Worth remembering what the esteemed RAW said on conspiracies -
"I think there are 3 factors, A - noboby likes to take the blame for their own problems so they look for somebody else to blame. It's not your fault, it's the Jesuits, the Freesmasons, the Jews, the CFR...In the same vein I watched the miniseries from a few years ago Secret Rulers of the World. Ronson's a heck of a writer, but his voice as the narrator is grating. The subject matter is always interesting.
Another motive is we are living in very weird times, the world is changing faster and faster... the transmission of info is going faster and faster due to internet... which means that most people are living in a world they can't understand. And when people can't understand they tend to go for sinister explanations...
...and the 3rd, of course, is that there are lots of conspiracies around."
Batman: The Brave and the Bold - this cartoon's version of Aquaman is the breakout of the show. Brian Blessed as the King of the Sea. [Not literally.]

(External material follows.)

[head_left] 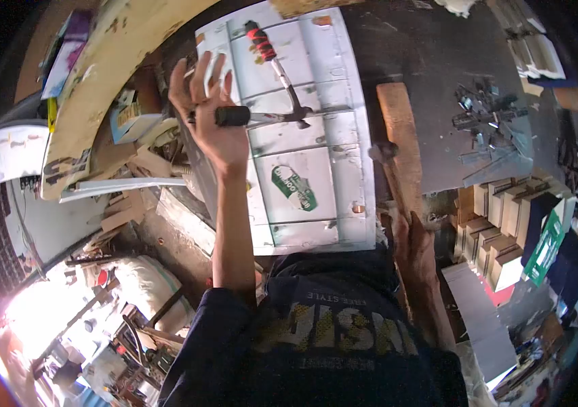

The Mentalist - the eps that touch on Jane's background, like this one, are better than the standard fare.
Eastbound and Down - the continued fall of the Southeastern US hero. Funny.
Revolver - if you're prepared for a metaphysical examination of how to kill the ego disguised as a crime movie, you'll do all right. If you're expecting another Ritchie flick in the vein of Snatch or Lock, Stock... it's not the best.
The week's Daily Show and Colbert Reports...
Castle - Nathan Fillion is awesome. The show has great potential.
House - standard boilerplate House. Still entertaining.
2 eps of Lie to Me - Tim Roth continues to raise the level on this show. The more the show digs into the personal lives of the characters, the better it is...
Kings - As much as I despise and deplore the actual Bible - biblically inspired stuff, like this, fascinates me. A touch too melodramatic near the close of episodes, but Ian McShane, of Deadwood fame, chews the scenery just the right amount.
Life - Zen policing. Damian Lewis as the quirky cop is outstanding. The whole series has a wry sense of humor that's very, very cool.
Towelhead - a girl's coming of age story set in the US during the first Gulf War, starring Aaron Eckhart as the pedophile next door. Complex, complicated, well-acted. The kid in the center of incredibly dysfunctional divorced parents was something I could totally, if sadly, relate to.
Ricky Gervais: Out of England - the first half of this show was some of the funniest comedy I've seen of late.
The Office and 30 Rock - still the funniest hour on network TV.
Better Off Ted - new, funny, weird and quirky. Worth checking out.
Delocated - eh, not turning into my cup of tea. Done, for now.
Smallville - man, this was not good. Continually on the bubble.
Doug Stanhope: Incident in Austin - Doug Stanhope is hilarious. That is all.